Degradation analysis and the impacts on feasibility study of floating solar photovoltaic systems

The constant pursuit for emerging renewable power sources has led to the development of floating solar photovoltaics (FSPV). FSPVs operate on water bodies and hence its performance is different from the land-based counterparts. Degradation and aging of PV modules severely affects the reliability and the life of PV power plants. Owners and other beneficiaries are concerned about the actual degradation of PV modules as it affects the financial outcome of the power plant. The performance analysis and the degradation of FSPV power plants over its lifetime is not well reported. This paper presents technoeconomic feasibility and reliability study of FSPV power plant for long term power generation. To determine the performance of the FSPV module, an experiment was conducted and data was collected for 17 months. Results showed that the average performance ratio and the degradation rate was 71.58% and 1.18% respectively for the FSPV module and 64.05% and 1.07% respectively for land-based PV system. Feasibility study and performance analysis of a 5 MW FSPV power plant showed that with degradation of 1.18%/year, the power plant will generate 8604.5 MWh of electricity annually. Degradation also effects the financial parameters, the levelized cost of electricity (LCOE) is calculated as 0.041 $/kWh which is 2.5% higher than the LCOE calculated with standard degradation.

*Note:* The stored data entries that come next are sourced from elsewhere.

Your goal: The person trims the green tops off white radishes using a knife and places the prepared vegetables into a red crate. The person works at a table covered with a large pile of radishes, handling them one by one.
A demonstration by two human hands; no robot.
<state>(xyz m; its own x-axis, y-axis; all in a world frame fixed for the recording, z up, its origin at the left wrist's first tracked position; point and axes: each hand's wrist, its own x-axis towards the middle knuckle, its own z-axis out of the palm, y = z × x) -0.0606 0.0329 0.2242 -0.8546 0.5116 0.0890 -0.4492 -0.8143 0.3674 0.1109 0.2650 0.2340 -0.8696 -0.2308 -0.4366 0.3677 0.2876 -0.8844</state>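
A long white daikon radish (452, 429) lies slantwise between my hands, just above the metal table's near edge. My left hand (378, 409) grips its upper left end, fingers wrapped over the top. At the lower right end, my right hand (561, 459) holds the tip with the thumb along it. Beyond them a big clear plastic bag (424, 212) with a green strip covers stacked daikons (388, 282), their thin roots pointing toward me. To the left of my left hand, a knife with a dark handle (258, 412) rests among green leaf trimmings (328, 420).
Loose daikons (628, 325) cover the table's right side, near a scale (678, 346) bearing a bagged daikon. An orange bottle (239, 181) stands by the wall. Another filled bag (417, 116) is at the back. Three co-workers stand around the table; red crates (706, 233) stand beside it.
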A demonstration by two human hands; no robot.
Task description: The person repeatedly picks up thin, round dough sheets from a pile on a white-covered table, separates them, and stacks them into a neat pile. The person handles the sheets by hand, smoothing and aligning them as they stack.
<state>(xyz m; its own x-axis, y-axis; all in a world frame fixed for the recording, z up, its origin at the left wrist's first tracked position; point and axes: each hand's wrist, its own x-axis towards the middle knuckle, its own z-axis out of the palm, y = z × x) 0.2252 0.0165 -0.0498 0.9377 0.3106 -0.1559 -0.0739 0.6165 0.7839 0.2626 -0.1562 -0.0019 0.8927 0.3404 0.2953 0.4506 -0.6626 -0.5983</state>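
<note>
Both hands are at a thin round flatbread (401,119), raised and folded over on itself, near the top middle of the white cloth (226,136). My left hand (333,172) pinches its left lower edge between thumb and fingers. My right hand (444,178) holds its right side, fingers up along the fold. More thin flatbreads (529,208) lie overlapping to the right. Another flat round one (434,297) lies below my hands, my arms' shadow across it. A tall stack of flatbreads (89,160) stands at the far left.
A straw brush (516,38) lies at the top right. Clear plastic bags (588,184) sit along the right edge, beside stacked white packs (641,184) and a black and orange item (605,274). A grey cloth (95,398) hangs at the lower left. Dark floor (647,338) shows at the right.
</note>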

The FSPV plant will also save 105000 kL of water per year by reducing evaporation and the total lifetime CO2 savings will be 183,493.24 tones. (c) 2020 Elsevier Ltd. All rights reserved.

Automated summary

This study focuses on the technoeconomic feasibility and reliability of a floating solar photovoltaic (FSPV) power plant for long term power generation. The performance analysis of the FSPV module showed an average performance ratio of 71.58% and a degradation rate of 1.18%, while a feasibility study of a 5 MW FSPV power plant indicated an annual electricity generation of 8604.5 MWh with a degradation rate of 1.18% per year. The plant will also save 105000 kL of water per year and reduce CO2 emissions by 183,493.24 tones over its lifetime.